TASK BRIEF: Your job with the data below: print everything from the line that holds "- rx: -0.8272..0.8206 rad" down to the line that holds "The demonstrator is", ends included, exactly, and nothing else.

PROVIDED MATERIAL:
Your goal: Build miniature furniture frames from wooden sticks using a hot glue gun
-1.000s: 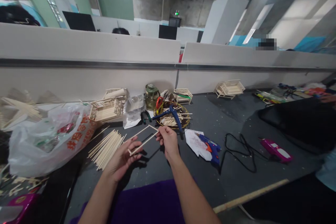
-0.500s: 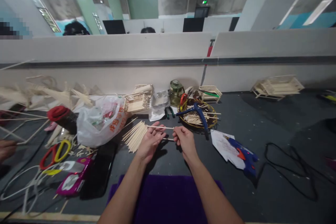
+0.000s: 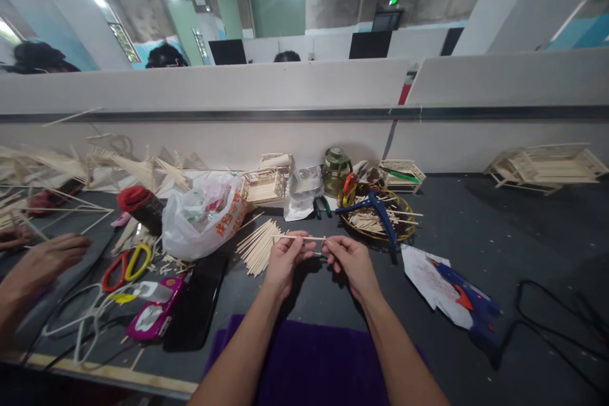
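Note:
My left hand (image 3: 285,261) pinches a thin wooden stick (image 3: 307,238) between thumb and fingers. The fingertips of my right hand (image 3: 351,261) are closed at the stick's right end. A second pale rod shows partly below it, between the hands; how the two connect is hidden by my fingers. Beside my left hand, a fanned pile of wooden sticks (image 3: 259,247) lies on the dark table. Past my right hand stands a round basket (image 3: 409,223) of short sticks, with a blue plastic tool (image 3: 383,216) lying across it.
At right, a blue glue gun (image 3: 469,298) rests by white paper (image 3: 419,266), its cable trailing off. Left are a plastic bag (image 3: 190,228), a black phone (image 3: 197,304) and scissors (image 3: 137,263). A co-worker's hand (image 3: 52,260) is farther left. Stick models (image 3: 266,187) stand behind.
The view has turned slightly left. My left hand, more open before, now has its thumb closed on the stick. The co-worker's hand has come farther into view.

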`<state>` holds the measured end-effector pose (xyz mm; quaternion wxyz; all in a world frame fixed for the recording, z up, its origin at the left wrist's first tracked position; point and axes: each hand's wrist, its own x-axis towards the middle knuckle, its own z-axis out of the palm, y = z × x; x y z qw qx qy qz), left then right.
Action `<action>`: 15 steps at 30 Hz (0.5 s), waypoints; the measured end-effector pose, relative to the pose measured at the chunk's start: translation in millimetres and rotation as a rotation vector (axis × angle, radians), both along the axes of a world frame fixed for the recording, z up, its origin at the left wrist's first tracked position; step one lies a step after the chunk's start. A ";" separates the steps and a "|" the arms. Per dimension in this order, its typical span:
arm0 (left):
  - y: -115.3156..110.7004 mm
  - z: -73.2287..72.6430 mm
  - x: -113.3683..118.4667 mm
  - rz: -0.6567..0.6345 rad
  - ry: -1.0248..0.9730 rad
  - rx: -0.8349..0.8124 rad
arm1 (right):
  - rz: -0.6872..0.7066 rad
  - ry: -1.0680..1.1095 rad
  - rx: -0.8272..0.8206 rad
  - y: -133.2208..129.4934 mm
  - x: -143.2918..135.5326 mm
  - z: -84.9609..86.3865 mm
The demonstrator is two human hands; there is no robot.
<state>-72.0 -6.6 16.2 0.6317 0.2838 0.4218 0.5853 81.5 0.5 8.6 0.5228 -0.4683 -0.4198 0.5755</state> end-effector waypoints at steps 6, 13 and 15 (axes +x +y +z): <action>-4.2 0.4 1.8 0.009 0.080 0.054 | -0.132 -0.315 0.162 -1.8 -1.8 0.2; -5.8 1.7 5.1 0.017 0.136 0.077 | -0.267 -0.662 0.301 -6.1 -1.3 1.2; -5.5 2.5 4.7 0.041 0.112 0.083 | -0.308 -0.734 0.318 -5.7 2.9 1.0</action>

SOLUTION BELOW:
  - rx: -0.8272..0.8206 rad
  - y: -133.2208..129.4934 mm
  - x: -143.2918..135.5326 mm
  - z: -84.9609..86.3865 mm
The demonstrator is two human hands; there is no robot.

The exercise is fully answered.